/---

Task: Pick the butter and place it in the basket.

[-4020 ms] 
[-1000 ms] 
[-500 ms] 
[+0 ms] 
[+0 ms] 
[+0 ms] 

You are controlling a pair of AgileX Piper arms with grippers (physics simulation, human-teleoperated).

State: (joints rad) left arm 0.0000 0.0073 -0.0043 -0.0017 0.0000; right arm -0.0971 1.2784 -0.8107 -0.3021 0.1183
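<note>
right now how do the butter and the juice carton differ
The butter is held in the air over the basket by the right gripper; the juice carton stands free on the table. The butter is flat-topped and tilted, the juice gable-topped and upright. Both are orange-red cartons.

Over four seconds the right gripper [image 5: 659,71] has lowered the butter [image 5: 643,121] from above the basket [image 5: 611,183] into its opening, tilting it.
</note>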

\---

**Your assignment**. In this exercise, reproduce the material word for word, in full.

**Answer to the exercise**.
Task: Pick the butter and place it in the basket.

[-4020 ms] 
[-1000 ms] 
[-500 ms] 
[+0 ms] 
[+0 ms] 
[+0 ms] 

You are controlling a pair of AgileX Piper arms with grippers (physics simulation, human-teleoperated).

State: (joints rad) left arm 0.0000 0.0073 -0.0043 -0.0017 0.0000; right arm -0.0971 1.2784 -0.8107 -0.3021 0.1183
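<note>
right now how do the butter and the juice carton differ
The butter is held in the air over the basket by the right gripper; the juice carton stands free on the table. The butter is flat-topped and tilted, the juice gable-topped and upright. Both are orange-red cartons.

Over four seconds the right gripper [image 5: 659,71] has lowered the butter [image 5: 643,121] from above the basket [image 5: 611,183] into its opening, tilting it.
</note>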

The exercise has now been completed.